Australia’s Energy Advantages: Article by Jennifer Westacott in The Australian

11 November 2014

This is an edited extract of the Business Council of Australia Chief Executive Jennifer Westacott’s opening speech at the BCA Energy Forum in Sydney on 10 November 2014, where the BCA launched its report, Australia’s Energy Advantages. It was published in The Australian on 11 November 2014 under the title ‘Balance Between Caring about Climate and Growing Energy Key to Our Future’.

Access to low-cost energy has shaped the Australian economy. It has shaped our industries and is the lifeblood of our modern way of life.

Energy is also a huge source of Australia’s export wealth: it accounts for 21c in every dollar we export. The sector provides hundreds of thousands of direct and indirect jobs.

So we need to ask ourselves whether our energy and climate change policy settings are as good as they could be. In many respects, in a confused debate about what constitutes good energy and climate change policy, Australia has settled for second best.

The second-best scenario involves:

  • moratoriums in some states constraining access to natural gas at a time when we need these resources the most
  • duplicative and costly environmental and planning regulation
  • leaving the existing Renewable Energy Target unchanged
  • poor network regulation
  • fragmented and ineffective approaches to climate change policy
  • slow progress on energy market reform.

Retail electricity prices have doubled in the past decade for residential and small business consumers and have increased by 88 per cent for large businesses. Australian resource projects are around 40 per cent more costly to deliver than in the US.

Gas prices have increased by about a third in the past five years. At the same time, Australian resource projects face increasing competition from the US, Canada, Brazil and east African nations. The rising price of energy is adding to costs for Australian business and weakening competitiveness relative to international rivals.

Improving energy and climate change policy involves balance and trade-offs. This can be achieved only through honest and respectful community engagement – by being open with people about the choices and their implications for jobs and standards of living.

Australia should transition towards a low-emission economy. We can and should do this with a focus on innovation and in a way that does not threaten our economic competitiveness. Our country cannot afford to let good policy be derailed by short-sighted slogans that do not allow for a middle ground.

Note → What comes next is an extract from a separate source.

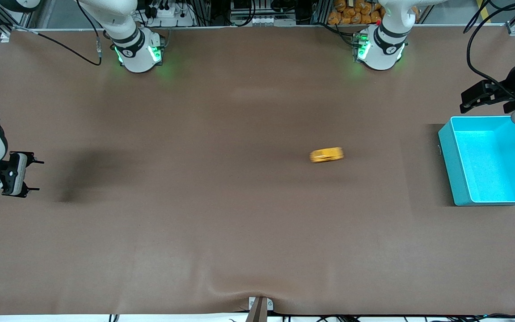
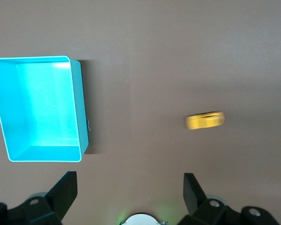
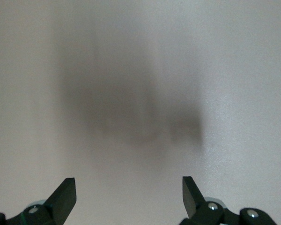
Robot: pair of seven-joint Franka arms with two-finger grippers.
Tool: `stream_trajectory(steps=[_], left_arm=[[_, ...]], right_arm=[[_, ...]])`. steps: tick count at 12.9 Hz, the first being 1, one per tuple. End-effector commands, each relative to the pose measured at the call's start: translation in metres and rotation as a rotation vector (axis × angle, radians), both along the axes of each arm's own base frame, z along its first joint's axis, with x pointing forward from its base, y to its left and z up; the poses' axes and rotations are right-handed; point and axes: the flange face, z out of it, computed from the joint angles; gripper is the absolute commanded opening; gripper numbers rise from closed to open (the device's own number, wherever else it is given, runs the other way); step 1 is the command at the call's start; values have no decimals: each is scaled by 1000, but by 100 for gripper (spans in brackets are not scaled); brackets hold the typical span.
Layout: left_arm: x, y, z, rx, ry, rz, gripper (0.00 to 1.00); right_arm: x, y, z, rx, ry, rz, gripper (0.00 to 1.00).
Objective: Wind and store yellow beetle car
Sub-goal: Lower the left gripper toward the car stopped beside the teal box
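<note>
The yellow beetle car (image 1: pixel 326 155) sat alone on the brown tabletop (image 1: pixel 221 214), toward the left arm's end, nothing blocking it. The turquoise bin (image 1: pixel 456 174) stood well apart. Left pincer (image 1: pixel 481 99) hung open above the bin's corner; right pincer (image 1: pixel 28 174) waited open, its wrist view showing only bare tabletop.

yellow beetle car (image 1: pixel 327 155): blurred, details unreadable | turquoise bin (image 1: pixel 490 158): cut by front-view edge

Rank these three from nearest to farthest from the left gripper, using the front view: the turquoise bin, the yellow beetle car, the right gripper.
1. Turquoise bin, just beneath the open left gripper, at the left arm's end.
2. Yellow beetle car, on the open table toward mid-table.
3. Right gripper, open, at the right arm's end.
</note>
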Motion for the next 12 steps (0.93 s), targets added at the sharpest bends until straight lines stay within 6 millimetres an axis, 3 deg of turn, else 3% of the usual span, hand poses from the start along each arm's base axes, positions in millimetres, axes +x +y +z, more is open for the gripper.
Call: stream_trajectory(steps=[1,7,10,12], left_arm=[[0,0,-1,10,-4,-6,100],[4,1,-13,11,18,24,100],[2,-7,-44,40,78,177,100],[1,-4,-68,62,118,280,100]], right_arm=[[3,-3,-1,17,4,-22,100],[2,-5,-2,17,4,-25,100],[7,-1,4,14,-5,-34,100],[15,1,24,17,-39,-123,100]])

We need to act in a considered way with the nation’s long-term interest in clear view.

We need to explain the risks and costs of unnecessarily constraining access to natural gas resources, and do all that we can to ensure the debate is underpinned by science rather than misinformation and emotion.

Australia is well positioned to expand our energy exports to meet growing global demand.

Our proximity to Asian markets, our experience doing business in the region and the quality of our resources gives us an advantage. But that will mean little if we are not cost-competitive.

Australia has more than $209 billion of investment in energy resource projects committed over the next five years. There are a further 83 projects worth a potential $140 billion that the right policy and market conditions could transition into committed investment.

But we need to act now.

Australian energy policy needs a vision a vision that aligns energy and climate change policy.

The Business Council of Australia’s vision is to maximise our comparative advantage in energy by driving growth in our energy exports, and delivering reliable and cost-competitive energy to households and businesses while meeting best practice environmental standards.

To achieve this, Australia needs to go back to delivering on the central objectives of energy and climate change policy.

In the case of energy, the objective is to deliver energy in the long-term interests of consumers.

In the case of climate change mitigation policy, it is to deliver least-cost abatement in line with global efforts.

Policy focused on these objectives will allow Australia to strike the optimal balance between:

  • meeting domestic demand while seeking to take advantage of global opportunities
  • developing our resources and providing the appropriate environmental and community protections
  • maintaining a secure and reliable energy supply while managing the transformation of our energy sector
  • managing our greenhouse gas emissions and the cost of energy to consumers. the paper we are releasing today provides a set of practical actions that governments should implement collaboratively with business and the community.

On their own, these reforms will not put downward pressure on costs but collectively they would make a big difference to Australia’s competitive position globally.

Delivering on these reforms will require bipartisanship.

The reform direction represents incremental steps governments, business and the community can take that could spur a new wave of economic growth and productivity from Australia’s energy sector.

In doing so, they could help ensure the standard of living we enjoy today can be enjoyed – and improved upon – for future generations.